When a family goes through the adoption process, whether it be domestic or international, they must complete a Home Study. An essential element of the Home Study process is for the prospective adoptive family to furnish several letters of reference.
If you have been asked to furnish a letter of reference for an adoptive family’s Home Study, and don’t know where to begin, here are a few tips to get you started.
First, the purpose of the letter of reference is to ensure that the adoptive parents are going to take good care of the child. So, be honest. The last thing the world needs is an adopted child being sent back to the country they came from (or DHR) because the adoptive parents weren’t equipped for the rigors of adoption. If you have serious doubts about the adoptive parents, then let the social worker know.
Second, as far as content of the letter, the social worker preparing the Home Study is looking for four basic things. If you answer these five questions, then you will have covered all the basics.

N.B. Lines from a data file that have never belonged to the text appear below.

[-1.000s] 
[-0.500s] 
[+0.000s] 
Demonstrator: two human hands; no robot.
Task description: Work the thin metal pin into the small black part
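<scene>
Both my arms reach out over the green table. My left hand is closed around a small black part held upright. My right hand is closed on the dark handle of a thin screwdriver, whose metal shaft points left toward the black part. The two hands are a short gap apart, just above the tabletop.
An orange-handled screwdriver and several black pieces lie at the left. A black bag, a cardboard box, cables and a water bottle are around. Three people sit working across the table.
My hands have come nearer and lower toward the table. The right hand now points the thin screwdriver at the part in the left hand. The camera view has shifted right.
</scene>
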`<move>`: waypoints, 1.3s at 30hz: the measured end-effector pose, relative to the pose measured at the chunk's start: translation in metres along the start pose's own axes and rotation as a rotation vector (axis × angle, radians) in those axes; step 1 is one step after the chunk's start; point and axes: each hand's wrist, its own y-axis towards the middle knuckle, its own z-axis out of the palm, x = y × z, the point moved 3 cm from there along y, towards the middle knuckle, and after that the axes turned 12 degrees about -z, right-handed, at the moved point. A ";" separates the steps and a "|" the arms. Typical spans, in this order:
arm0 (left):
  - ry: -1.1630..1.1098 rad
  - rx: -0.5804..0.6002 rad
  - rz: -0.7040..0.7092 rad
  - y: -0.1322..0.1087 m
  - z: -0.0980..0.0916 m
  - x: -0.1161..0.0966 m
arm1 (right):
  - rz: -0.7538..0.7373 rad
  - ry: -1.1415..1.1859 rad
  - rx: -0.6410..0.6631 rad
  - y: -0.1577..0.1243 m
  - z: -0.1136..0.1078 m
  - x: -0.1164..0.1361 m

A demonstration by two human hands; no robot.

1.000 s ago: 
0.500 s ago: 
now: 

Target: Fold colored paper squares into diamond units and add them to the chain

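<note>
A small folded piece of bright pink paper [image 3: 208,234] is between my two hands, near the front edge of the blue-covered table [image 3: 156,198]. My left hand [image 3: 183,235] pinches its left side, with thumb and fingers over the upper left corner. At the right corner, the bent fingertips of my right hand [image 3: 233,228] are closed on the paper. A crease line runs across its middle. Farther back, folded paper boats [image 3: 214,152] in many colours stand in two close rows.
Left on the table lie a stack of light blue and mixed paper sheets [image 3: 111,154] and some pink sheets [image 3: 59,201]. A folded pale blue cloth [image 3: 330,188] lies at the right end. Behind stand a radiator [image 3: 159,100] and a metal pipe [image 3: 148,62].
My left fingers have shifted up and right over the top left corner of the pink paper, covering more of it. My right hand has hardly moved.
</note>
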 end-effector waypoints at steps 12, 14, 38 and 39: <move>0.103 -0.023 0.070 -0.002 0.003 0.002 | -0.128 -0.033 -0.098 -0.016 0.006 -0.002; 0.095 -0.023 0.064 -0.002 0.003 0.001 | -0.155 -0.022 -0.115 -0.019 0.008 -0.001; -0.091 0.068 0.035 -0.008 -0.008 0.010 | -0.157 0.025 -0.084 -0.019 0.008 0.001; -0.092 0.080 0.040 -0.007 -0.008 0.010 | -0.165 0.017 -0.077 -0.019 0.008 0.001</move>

1. How long have you known the couple?
2. What is your relationship? i.e., neighbor, sibling, Sunday school class, etc.
3. What is the couple’s character? Describe their attributes that would be relevant to raising children.

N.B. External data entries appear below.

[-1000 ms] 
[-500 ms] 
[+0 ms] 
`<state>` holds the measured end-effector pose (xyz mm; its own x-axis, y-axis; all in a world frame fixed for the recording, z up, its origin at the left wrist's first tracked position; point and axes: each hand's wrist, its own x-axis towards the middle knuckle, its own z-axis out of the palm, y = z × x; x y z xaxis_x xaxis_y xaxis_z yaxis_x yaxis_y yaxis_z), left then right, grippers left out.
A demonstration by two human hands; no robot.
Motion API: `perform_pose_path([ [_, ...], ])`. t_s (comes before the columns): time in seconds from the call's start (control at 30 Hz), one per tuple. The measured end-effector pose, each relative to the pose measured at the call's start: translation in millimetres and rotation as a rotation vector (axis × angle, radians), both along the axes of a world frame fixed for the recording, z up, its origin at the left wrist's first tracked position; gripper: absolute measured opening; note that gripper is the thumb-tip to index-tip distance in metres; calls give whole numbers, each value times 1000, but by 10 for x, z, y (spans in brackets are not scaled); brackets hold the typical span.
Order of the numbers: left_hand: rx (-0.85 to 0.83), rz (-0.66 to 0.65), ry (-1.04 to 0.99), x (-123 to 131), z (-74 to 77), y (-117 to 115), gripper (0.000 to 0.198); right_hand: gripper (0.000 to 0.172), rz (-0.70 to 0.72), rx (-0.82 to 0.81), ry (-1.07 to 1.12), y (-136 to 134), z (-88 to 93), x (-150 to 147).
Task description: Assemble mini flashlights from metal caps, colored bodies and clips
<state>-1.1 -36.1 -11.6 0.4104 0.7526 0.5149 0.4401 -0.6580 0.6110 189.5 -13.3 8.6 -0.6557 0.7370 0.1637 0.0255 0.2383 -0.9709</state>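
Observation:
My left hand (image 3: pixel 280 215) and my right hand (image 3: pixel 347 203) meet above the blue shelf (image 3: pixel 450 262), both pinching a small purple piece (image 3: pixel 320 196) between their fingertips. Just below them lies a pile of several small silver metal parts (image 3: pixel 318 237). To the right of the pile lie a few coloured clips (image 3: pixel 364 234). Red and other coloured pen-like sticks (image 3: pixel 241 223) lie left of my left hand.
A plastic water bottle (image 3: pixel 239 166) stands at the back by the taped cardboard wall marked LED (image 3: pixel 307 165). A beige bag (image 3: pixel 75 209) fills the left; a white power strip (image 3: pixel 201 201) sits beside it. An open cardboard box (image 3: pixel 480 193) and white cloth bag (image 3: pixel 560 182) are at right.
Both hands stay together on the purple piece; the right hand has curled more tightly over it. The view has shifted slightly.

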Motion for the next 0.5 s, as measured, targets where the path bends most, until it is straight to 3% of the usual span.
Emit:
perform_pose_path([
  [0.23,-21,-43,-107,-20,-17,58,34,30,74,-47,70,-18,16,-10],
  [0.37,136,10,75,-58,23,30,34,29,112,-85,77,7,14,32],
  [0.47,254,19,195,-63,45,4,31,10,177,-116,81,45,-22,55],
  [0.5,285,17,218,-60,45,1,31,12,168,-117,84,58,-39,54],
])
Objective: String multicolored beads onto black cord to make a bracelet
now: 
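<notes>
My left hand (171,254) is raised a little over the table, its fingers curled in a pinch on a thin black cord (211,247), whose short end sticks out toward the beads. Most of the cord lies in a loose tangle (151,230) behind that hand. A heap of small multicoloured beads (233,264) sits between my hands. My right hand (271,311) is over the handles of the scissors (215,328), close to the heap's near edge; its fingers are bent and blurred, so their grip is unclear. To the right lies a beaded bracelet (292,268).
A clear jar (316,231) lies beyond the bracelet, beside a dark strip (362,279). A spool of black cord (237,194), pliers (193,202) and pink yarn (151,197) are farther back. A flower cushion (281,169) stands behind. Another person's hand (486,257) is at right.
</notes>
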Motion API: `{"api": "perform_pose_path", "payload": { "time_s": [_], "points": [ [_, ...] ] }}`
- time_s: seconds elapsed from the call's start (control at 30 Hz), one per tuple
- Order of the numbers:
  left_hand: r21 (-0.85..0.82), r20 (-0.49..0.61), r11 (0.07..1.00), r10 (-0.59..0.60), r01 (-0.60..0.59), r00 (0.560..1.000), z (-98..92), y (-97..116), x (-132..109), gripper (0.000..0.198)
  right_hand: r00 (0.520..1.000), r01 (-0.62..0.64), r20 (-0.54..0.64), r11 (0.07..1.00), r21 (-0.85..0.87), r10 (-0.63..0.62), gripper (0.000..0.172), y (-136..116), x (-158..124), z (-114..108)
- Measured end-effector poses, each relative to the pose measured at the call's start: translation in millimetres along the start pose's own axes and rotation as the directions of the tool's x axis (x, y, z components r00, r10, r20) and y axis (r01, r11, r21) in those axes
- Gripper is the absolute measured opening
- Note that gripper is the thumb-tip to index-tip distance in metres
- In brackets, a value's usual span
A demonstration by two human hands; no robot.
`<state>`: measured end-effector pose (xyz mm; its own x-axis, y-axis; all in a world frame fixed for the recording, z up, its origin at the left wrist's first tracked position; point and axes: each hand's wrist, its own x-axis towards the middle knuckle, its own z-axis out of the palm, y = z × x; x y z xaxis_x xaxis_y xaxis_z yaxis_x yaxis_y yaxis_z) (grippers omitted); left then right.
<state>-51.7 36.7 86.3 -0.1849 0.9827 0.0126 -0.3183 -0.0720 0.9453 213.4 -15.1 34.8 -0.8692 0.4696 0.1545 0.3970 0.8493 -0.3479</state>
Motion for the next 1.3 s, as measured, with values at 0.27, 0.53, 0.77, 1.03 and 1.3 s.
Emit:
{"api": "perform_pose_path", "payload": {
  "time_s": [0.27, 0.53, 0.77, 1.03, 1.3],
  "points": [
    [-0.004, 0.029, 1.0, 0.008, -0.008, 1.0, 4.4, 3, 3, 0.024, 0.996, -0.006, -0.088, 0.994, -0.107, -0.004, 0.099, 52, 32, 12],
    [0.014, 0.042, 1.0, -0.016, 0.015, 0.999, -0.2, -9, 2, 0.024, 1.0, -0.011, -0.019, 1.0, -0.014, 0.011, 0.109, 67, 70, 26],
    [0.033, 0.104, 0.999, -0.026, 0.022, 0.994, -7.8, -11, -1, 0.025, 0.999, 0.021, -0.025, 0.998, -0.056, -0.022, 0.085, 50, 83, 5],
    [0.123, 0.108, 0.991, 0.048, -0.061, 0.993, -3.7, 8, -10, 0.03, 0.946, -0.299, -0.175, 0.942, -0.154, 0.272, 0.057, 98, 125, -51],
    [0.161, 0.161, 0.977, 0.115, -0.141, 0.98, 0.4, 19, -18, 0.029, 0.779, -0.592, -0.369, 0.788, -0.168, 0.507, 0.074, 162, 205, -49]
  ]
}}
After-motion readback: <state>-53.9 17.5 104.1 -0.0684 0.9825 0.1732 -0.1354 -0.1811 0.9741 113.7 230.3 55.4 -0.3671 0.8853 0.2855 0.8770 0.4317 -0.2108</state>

4. Do you know of anything that would hinder their success as adoptive parents? Do you know of any history of chemical or physical abuse?
5. Do you recommend that they adopt a child?
Below is a template to get you started:
November 8, 2011
To whom it may concern,
I have known Joe and Sally Smith for 10 years. I have been involved with Joe and Sally as members of the neighborhood watch committee and in Sunday school classes.
I have observed that Joe and Sally are very kind and patient people. Although they do not have any children of their own, they have always interacted in a kind and friendly way with the children at our church. Joe and Sally are always pleasant to each other and the people around them.
I do not know of anything in their character or history that should prevent them from being successful adoptive parents. I give my unreserved recommendation that they be allowed to adopt a child/ children.